The walking mania is at feverish height in this country to-day, and a very pretty dissertation might be written about the effects of legs upon the brain. As a psychological study we recommend it to the students in the university, and to all others who are fond of metaphysics. The effect of legs upon the American people at this time is marvelous. Play-houses all over the country are nightly filled with a motley crowd, who applaud and encore until the welkin rings the disgusting “acting” of the actress who lavishly displays her shapely limbs; and who would be hissed from the state if it were not for these substantial auxiliaries. So, too, in the legitimate drama, the occasional display of a pretty ankle enhances the attraction, and has more than once been the salvation of a piece. But it is not alone upon the stage that “legs draw.” Thousands of persons daily rush to see some phenomenal feat of walking, paying as much for the privilege of witnessing a pair of legs traveling a saw-dust path, as they would have to pay to see forty pairs of legs upon the stage, while at the same time enjoying the comfortable seats of the modern theatre. We do not mean to put O’Leary and Harriman and Mrs. Anderson upon a level with ballet dancers, nor to class walking with the can-can, for the latter is immeasurably more degrading.
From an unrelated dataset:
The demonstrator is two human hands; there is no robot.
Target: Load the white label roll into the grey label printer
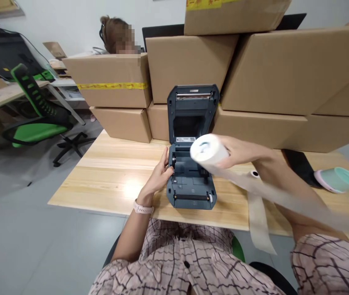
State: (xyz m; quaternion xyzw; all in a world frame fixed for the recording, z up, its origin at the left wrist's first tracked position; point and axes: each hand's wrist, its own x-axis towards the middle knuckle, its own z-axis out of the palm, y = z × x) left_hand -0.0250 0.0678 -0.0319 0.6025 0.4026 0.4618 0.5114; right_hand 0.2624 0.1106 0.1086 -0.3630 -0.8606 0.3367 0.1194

We simply ask what is there in legs that attracts thousands to the comique and Gilmore’s garden, while lecture halls, libraries and churches are deserted? Legs and not brains command attention to-day, and while the possessor of the former received a pittance for years of severe, menial labor, the owner of the latter earns a fortune in a few days. Why is it thus? Can Prof. Cocker tell us?
I think they perhaps meant the last bit to read the other way around. The tone of the article is familiar to anyone who’s read any article on the dumbing down of American culture. Seems to me we’ve been having this “slide” for quite a while now.
The most famous walker was “Weston the Pedestrian,” though the O’Leary mentioned in the story took the title “Champion Pedestrian of the World” from him in 1875.
Walking was quite the mania, though I imagine that it waned in popularity as manias do. The six-day walking events described in some of the articles survive as bicycle races.
Professor Cocker was Benjamin F. Cocker, a businessman turned adventurer turned Methodist Preacher turned Professsor of Mental Philosophy at the University of Michigan.